▶ _WHAT IS EXPECTED_: Your answer should be the lines below from the one holding "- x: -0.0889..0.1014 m" through the one holding "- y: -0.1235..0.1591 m", copied exactly and with nothing else.

══════════

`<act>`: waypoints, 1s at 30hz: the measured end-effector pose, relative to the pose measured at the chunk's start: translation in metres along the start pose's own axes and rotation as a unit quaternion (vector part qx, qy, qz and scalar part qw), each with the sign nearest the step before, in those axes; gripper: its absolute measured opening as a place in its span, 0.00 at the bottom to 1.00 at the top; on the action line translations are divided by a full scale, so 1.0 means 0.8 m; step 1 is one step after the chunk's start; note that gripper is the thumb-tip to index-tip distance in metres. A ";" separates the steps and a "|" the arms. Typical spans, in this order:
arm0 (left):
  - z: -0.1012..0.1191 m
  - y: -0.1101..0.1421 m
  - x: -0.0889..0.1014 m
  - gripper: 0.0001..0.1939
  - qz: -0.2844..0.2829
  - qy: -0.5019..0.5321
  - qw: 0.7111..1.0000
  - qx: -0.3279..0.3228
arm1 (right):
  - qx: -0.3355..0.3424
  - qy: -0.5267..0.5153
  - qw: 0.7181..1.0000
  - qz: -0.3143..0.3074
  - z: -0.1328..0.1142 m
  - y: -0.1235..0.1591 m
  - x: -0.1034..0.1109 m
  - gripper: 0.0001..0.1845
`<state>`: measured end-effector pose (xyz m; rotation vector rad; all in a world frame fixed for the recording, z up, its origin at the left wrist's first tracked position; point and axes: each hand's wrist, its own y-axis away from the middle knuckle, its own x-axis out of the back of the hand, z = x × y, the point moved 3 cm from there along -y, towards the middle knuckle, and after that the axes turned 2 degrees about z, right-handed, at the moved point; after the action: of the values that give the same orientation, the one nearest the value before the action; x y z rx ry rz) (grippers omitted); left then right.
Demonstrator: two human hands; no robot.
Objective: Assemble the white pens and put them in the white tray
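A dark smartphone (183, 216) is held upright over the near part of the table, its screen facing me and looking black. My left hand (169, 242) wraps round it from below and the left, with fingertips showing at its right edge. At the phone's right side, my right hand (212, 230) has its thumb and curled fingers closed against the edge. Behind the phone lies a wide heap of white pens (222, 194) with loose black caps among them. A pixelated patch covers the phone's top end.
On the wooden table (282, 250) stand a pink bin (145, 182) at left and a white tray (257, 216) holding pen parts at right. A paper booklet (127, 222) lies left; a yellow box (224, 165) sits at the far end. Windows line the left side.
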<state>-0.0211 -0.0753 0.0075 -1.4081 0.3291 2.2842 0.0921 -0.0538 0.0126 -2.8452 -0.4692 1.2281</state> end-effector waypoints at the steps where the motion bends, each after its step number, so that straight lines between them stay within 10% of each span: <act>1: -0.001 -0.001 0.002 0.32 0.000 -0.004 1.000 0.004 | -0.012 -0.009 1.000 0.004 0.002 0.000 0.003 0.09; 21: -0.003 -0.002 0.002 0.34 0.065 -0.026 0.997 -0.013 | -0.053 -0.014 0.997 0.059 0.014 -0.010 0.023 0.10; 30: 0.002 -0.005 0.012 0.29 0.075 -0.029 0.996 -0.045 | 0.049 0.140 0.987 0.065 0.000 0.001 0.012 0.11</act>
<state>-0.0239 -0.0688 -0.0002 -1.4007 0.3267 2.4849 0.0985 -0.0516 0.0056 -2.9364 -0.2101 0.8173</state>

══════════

▶ _ANSWER TO THIS TASK_:
  - x: -0.0889..0.1014 m
  - gripper: 0.0001..0.1939
  - qz: -0.2844..0.2829
  - qy: -0.5019..0.5321
  - qw: 0.7111..1.0000
  - qx: -0.3279..0.3228
arm1 (right):
  - qx: -0.3355..0.3424
  - qy: -0.5267..0.5153
  - qw: 0.7181..1.0000
  - qz: -0.3143..0.3074
  - z: -0.1328..0.1142 m
  - y: -0.1235..0.1591 m

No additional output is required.